Platform Berita Viral & Eksklusif Terpercaya

Muhammad Toha tinggalkan Persita Tangerang, gabung klub DPMM FC

Muhammad Toha tinggalkan Persita Tangerang, gabung klub DPMM FC

Ibukota – Bek sayap Muhammad Toha memutuskan meninggalkan klub BRI Super League Persita Tangerang untuk bergabung klub Brunei Darussalam DPMM FC.

Dikutip dari laman resmi klub, Minggu, Toha menjelaskan alasan dirinya meninggalkan Persita Tangerang pasca sembilan musim.

“Saya ingin sama-sama meninggal level permainan. Lebih dari itu, saya ingin Persita mampu lebih tinggi baik lagi ke masa mendatang,” kata Toha.

“Saya ingin mencari pengalaman baru pada luar sana kemudian semoga saya dapat mempertahankan karakter permainan, attitude, kemudian gaya hidup. Saya harus bisa saja memberi contoh buat pemain lain. Terutama pemain muda,” kata dia.

Sebelumnya Toha sudah berseragam Persita Tangerang sejak tahun 2017 dan juga mencatatkan lebih banyak dari 200 penampilan untuk Pendekar Cisadane pada bervariasi ajang.

Pada musim 2025/2026, Toha mengemas 30 penampilan bersatu Persita Tangerang lalu bermetamorfosis menjadi sosok penting di dalam di tubuh skuad asuhan Carlos Pena.

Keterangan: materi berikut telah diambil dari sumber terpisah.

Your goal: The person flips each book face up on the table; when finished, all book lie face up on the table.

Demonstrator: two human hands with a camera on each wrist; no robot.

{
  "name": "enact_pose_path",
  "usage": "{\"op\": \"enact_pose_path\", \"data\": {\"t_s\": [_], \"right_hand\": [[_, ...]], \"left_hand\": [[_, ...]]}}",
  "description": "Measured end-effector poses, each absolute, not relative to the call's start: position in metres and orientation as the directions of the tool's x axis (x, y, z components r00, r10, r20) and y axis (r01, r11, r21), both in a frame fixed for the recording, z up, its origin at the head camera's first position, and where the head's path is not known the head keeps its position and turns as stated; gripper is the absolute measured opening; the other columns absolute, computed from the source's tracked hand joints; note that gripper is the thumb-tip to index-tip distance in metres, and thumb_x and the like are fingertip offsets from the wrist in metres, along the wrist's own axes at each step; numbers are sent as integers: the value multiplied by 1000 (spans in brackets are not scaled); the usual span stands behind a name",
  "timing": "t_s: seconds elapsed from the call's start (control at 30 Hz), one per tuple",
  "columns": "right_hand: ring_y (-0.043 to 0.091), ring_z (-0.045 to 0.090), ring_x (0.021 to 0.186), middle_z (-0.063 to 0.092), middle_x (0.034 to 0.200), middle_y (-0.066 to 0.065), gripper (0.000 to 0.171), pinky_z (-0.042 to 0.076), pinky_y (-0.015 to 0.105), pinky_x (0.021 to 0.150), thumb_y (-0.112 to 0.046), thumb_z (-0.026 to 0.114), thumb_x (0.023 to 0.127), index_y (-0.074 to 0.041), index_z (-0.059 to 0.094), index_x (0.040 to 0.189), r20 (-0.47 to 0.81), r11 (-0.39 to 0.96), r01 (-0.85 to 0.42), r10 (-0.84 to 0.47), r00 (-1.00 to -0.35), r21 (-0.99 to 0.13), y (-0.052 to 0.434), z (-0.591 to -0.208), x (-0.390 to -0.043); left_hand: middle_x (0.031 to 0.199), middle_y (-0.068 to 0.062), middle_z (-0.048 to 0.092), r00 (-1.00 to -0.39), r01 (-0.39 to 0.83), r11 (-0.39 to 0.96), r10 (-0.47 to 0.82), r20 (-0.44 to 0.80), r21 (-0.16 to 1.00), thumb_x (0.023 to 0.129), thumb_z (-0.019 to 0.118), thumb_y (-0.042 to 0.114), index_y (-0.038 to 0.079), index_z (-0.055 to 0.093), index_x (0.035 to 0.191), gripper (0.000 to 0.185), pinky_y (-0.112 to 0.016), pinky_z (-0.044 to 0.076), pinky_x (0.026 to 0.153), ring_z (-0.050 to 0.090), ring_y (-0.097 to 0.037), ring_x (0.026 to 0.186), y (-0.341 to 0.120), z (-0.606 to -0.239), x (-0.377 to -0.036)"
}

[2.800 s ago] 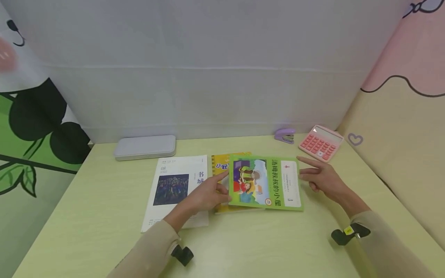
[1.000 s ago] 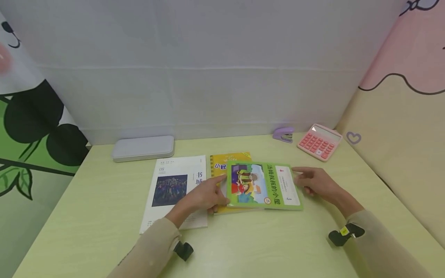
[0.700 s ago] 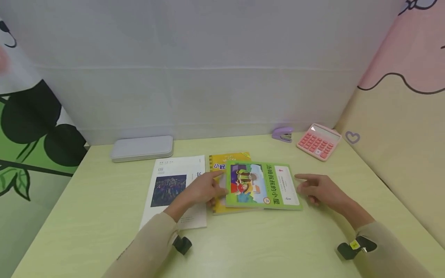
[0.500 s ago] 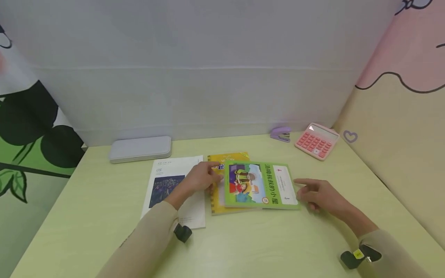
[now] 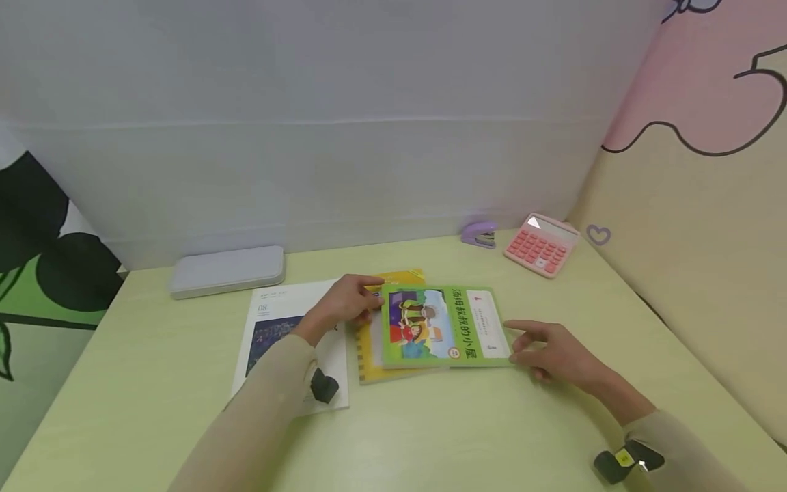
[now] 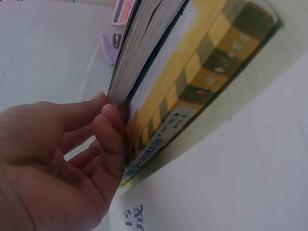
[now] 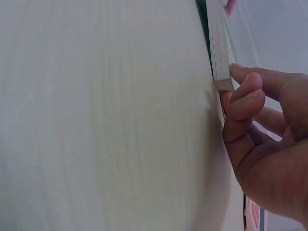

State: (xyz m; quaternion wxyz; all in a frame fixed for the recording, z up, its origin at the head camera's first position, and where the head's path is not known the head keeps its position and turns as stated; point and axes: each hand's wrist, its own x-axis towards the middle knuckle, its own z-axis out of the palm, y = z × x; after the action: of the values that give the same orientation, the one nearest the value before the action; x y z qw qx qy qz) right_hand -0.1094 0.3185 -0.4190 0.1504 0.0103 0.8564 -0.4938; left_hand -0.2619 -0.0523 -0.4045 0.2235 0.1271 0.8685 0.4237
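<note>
A green children's book [image 5: 445,326] with a picture cover lies turned sideways over a yellow spiral-look book [image 5: 370,359], whose left strip and top edge show. My left hand [image 5: 346,301] is at the green book's upper left corner. Its thumb and index finger pinch that corner; in the left wrist view the fingertips [image 6: 111,115] meet the page edges just above the yellow cover. On the other side, my right hand [image 5: 553,352] touches the right edge with an extended index finger and the thumb. Up close, the right fingertips [image 7: 248,94] rest by the book's corner.
A white magazine [image 5: 335,355] lies left of the books, partly under my left forearm. Along the back stand a grey flat case [image 5: 227,270], a purple stapler [image 5: 479,234] and a pink calculator [image 5: 541,244]. A white cloth wall closes the rear.
The green book has been lowered over the yellow one. My left hand has slid up the left edge to the corner; the right hand has shifted down its edge. The view has turned right.
</note>
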Motion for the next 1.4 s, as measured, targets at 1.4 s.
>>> {"op": "enact_pose_path", "data": {"t_s": [1.4], "right_hand": [[15, 59, 61, 67, 106, 14, 48, 48, 27, 52, -10, 70, 97, 0, 63, 143, -256, 638, 152, -72, -964, -755, 341, -417, -141]], "left_hand": [[96, -11, 68, -872, -47, 635, 351, -342, 771, 99, 74, 17, 8, 69, 136, 38, -25, 51, 57, 59, -15, 58, -56, -400, -246]]}}
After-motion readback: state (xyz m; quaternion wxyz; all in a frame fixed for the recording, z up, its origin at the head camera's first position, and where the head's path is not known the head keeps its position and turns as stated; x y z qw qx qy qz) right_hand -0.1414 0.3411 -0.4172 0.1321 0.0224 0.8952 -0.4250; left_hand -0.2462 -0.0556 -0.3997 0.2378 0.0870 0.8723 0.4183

Toha menjelaskan betapa suporter berubah menjadi bagian penting dari motivasinya sebab dalam manapun merek bermain pasti suporter datang lalu ia mengawasi bahwa warga Tangerang sangat mencintai sepak bola.

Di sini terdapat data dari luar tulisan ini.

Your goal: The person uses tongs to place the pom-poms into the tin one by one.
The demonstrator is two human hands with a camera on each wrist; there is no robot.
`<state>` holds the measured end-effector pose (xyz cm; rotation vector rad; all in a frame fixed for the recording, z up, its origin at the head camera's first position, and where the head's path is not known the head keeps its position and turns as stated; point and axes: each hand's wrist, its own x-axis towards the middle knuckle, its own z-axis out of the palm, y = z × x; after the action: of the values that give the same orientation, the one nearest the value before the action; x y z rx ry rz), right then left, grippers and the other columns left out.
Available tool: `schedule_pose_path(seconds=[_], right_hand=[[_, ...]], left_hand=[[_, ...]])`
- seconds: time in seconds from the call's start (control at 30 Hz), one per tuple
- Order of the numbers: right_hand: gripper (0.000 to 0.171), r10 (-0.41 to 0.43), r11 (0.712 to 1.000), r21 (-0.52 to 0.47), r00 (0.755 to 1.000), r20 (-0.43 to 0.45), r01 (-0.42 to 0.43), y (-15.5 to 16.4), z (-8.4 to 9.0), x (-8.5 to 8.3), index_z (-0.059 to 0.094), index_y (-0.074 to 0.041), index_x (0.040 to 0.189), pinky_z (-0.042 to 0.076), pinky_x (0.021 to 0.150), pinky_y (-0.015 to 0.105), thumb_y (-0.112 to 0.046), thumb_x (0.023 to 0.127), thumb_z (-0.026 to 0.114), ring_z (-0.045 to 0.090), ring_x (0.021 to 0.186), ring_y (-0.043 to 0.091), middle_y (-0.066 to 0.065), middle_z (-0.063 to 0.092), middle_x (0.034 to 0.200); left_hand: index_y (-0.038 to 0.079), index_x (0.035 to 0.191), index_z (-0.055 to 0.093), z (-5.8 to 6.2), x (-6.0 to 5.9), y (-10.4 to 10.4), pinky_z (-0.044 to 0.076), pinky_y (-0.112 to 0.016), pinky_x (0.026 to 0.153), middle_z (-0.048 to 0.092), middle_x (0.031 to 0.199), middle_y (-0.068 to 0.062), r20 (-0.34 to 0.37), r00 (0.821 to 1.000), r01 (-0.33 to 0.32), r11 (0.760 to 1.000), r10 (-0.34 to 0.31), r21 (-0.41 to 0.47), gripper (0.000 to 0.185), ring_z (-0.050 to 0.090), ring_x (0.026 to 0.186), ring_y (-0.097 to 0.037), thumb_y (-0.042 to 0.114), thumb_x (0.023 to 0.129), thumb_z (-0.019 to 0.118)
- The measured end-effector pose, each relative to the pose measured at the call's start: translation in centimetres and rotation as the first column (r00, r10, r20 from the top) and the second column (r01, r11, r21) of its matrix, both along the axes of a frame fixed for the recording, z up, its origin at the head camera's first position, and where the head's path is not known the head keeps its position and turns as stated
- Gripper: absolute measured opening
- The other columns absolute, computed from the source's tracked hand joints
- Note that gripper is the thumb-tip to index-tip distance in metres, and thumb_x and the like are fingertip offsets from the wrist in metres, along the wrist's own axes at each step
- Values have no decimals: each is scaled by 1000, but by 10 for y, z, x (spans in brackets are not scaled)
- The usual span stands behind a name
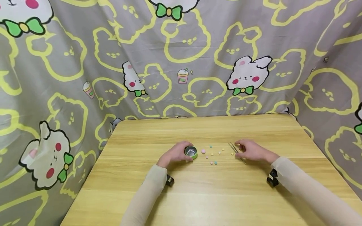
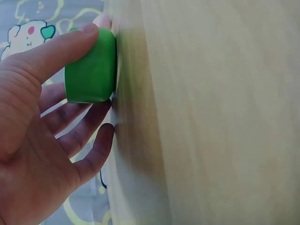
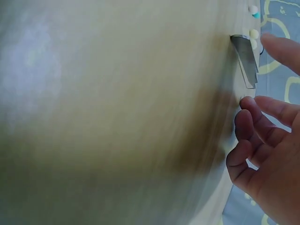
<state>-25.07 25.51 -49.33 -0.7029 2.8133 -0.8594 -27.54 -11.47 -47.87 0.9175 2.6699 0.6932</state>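
Cup (image 1: 191,152) gripped by left hand (image 1: 174,154) left of beads (image 1: 214,153); right hand (image 1: 251,151) relaxed, touching tweezers (image 1: 237,152).

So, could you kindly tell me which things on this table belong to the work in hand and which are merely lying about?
In the work:
- left hand gripping the small green tin
- right hand over the metal tweezers
- small coloured beads scattered between them

Lying about:
- wooden table
- rabbit-print cloth behind
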Motion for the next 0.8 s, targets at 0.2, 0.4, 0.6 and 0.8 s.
schedule_pose_path(seconds=[0.2,0.4,0.6,0.8], right_hand=[[55,-1,1000,-1,1000,-11,1,-1,0,-1,52,12,121,45,71,36,-18,80,74,52,78,17,5,56,87],[49,-4,1000,28,1000,-28,5,0,-3,-7,53,12,119,46,71,36,-11,80,70,51,76,14,1,56,84],[44,-28,999,16,999,-26,29,-1,-7,-12,55,11,116,44,70,35,-8,79,69,49,70,12,-3,54,76],[42,-42,999,18,999,-33,43,0,-9,-15,56,10,115,43,70,34,-5,78,69,49,69,11,-4,53,74]], left_hand=[[8,125,56,0,-1,1,39,-34,96,58,121,-3,24,1000,-8,1000,8,4,61,52,112,-19,29,74,82],[8,125,56,-1,-3,1,39,-33,97,58,122,-4,38,999,-9,1000,10,-12,62,52,113,-18,29,74,82],[9,126,55,-3,-4,0,39,-33,97,58,122,-3,49,999,-13,1000,14,-11,62,52,113,-18,30,74,82],[8,127,54,-2,-3,1,38,-32,98,57,123,-3,55,998,-24,1000,25,-16,63,51,114,-18,30,75,82]])
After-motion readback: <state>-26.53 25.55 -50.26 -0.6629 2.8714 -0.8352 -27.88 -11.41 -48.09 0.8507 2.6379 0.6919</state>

“Senang serta bangga bisa saja bermain lebih tinggi dari 200 pertandingan untuk Persita, saya bersyukur terus-menerus melawan kesempatan ini. Saya berharap Persita Fans tak lelah untuk terus menyokong serta membela regu ini,” ujar Toha.

“Terkadang di sepak bola ada status serta situasi yang mana kurang baik, namun dengan dukungan kalian regu ini akan terus mengalami perkembangan dan juga berubah menjadi kebanggaan Tangerang,” katanya.

Setelah resmi berpisah, pihak Persita Tangerang menyampaikan rasa terima kasih yang mana sebesar-besarnya melawan seluruh sumbangan Muhammad Toha untuk klub.

Dedikasi, profesionalisme, serta kepemimpinannya selama hampir satu dekade adalah warisan yang dimaksud tidak ada ternilai bagi generasi pemain Persita selanjutnya.